__Your instructions__
Look through the data below for the line with "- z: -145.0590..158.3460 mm" and the line with "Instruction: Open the", then output those two and all lines in between, exactly as written.

__Source material__
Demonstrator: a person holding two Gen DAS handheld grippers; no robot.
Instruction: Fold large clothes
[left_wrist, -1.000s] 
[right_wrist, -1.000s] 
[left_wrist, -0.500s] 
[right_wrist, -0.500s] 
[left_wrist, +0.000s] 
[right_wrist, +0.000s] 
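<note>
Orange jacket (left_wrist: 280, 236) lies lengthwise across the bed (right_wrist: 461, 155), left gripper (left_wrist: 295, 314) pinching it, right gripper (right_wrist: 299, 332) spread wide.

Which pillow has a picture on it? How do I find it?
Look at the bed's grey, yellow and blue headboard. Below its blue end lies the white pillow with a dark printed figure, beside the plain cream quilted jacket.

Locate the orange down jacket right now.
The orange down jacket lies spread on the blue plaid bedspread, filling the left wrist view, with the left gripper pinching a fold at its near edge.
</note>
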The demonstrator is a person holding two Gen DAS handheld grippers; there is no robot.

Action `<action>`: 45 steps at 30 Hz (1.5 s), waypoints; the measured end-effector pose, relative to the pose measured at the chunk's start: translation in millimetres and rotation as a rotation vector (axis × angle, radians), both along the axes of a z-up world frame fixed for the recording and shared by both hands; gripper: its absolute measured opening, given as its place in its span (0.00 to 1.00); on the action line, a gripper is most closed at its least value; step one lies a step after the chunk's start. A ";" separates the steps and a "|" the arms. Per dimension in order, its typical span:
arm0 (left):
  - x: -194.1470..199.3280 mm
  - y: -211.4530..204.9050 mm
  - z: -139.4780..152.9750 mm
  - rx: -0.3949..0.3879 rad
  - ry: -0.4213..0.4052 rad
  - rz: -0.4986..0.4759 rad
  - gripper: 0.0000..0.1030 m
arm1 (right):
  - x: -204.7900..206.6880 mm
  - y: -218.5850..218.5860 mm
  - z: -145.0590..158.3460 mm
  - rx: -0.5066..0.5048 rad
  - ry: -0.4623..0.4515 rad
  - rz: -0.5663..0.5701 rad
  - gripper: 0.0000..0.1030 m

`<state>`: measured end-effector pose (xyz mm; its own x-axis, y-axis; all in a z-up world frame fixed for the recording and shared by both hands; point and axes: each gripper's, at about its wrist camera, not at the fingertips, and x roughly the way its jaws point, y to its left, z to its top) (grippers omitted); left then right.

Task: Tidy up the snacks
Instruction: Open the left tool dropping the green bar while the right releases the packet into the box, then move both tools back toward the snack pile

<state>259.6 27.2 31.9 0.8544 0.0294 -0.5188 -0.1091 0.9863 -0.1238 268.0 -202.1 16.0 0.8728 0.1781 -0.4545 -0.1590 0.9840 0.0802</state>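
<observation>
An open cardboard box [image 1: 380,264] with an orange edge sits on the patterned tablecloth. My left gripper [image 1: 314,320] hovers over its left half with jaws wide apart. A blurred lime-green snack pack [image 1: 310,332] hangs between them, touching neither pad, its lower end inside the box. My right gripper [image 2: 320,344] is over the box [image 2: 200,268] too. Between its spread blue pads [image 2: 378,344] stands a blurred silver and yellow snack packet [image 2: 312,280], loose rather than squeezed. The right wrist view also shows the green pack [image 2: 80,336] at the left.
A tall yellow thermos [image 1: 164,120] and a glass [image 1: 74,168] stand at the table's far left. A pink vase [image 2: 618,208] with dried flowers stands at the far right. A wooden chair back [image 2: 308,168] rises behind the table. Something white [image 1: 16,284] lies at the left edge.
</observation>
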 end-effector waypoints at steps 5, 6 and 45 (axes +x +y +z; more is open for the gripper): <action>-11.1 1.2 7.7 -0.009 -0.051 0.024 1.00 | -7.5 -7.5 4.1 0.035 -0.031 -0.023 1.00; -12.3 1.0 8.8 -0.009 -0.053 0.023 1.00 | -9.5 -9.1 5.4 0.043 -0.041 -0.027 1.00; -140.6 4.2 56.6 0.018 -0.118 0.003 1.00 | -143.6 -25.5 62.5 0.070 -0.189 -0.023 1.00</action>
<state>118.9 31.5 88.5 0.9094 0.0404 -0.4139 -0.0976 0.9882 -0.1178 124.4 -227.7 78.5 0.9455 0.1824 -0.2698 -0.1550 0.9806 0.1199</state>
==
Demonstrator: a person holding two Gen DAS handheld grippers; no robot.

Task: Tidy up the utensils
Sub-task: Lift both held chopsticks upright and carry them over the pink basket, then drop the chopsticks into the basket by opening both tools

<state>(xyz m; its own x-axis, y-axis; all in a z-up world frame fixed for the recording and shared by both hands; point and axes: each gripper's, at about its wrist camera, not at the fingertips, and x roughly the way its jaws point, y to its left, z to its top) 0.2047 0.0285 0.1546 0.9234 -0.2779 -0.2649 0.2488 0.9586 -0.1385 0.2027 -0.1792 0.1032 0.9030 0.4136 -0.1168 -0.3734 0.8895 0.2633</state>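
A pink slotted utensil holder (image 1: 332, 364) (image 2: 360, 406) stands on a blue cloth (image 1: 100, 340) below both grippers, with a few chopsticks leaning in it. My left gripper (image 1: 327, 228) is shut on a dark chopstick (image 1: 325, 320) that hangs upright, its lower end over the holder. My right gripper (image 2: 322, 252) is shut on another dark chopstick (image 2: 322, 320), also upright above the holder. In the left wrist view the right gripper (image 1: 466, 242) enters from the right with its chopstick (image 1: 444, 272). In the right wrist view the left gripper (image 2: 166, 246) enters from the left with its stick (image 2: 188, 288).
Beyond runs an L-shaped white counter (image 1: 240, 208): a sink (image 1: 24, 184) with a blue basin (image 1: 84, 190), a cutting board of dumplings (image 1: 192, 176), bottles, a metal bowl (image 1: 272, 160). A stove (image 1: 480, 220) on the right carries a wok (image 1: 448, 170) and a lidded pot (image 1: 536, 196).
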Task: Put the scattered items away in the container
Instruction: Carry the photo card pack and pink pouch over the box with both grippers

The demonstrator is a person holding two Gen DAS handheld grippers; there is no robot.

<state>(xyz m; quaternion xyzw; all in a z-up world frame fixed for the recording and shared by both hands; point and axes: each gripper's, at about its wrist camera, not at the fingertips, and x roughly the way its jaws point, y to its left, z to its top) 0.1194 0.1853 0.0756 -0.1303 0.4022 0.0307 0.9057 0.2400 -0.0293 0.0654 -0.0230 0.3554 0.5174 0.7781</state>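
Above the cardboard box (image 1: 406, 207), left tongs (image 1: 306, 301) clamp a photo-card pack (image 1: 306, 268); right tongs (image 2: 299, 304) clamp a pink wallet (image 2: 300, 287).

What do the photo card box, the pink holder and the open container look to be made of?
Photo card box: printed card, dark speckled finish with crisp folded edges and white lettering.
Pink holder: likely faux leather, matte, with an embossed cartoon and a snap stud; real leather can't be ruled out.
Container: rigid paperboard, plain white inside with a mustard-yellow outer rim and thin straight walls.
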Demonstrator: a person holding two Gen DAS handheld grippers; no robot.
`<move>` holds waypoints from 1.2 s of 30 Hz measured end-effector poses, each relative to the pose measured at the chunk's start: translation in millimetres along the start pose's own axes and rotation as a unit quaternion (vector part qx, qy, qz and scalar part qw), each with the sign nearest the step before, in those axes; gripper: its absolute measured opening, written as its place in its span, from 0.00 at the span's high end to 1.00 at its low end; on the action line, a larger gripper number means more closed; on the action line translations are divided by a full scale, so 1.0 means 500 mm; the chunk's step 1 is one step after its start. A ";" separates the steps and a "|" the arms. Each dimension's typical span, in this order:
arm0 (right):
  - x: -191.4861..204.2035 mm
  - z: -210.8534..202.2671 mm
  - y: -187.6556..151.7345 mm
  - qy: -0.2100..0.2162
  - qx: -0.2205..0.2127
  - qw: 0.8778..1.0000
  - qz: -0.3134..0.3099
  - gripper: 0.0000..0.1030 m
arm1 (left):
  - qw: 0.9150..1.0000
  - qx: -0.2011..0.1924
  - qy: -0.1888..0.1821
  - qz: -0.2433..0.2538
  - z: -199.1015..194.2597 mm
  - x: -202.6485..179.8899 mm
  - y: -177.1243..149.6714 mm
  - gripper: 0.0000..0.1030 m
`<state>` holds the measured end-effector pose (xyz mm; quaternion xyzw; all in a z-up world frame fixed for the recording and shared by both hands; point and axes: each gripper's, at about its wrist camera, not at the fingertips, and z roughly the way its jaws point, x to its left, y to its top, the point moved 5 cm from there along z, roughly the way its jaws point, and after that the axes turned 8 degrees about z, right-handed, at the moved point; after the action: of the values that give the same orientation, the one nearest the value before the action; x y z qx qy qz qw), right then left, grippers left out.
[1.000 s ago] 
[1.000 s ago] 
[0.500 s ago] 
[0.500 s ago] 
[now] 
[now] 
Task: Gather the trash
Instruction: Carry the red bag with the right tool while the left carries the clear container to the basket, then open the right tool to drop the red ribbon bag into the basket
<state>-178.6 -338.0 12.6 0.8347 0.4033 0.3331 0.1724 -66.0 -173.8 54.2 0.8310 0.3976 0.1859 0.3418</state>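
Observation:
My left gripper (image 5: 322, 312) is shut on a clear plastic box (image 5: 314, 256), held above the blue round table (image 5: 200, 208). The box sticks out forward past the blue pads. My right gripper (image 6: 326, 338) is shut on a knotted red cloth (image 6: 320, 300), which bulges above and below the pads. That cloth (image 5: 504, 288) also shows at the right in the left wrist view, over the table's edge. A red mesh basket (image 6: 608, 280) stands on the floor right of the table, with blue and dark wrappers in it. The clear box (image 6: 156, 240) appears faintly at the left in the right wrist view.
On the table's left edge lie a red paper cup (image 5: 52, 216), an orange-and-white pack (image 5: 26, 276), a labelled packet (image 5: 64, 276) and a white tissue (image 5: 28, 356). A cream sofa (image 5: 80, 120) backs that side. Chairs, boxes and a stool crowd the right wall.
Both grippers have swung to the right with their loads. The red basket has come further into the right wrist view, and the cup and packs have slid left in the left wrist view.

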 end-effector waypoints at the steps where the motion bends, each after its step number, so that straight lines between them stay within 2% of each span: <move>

__Written answer__
  - z: -145.0590..158.3460 mm
  - rx: -0.5066..0.5048 rad
  - ry: -0.4623..0.4515 rad
  - rz: -0.5663..0.5701 rad
  - gripper: 0.0000..0.1030 m

`<state>`: measured end-effector pose (xyz mm; its own x-axis, y-axis; all in a z-up world frame fixed for the recording and shared by both hands; point and axes: each gripper's, at about its wrist camera, not at the fingertips, and x roughly the way its jaws point, y to its left, z to its top) (grippers omitted); left then right.

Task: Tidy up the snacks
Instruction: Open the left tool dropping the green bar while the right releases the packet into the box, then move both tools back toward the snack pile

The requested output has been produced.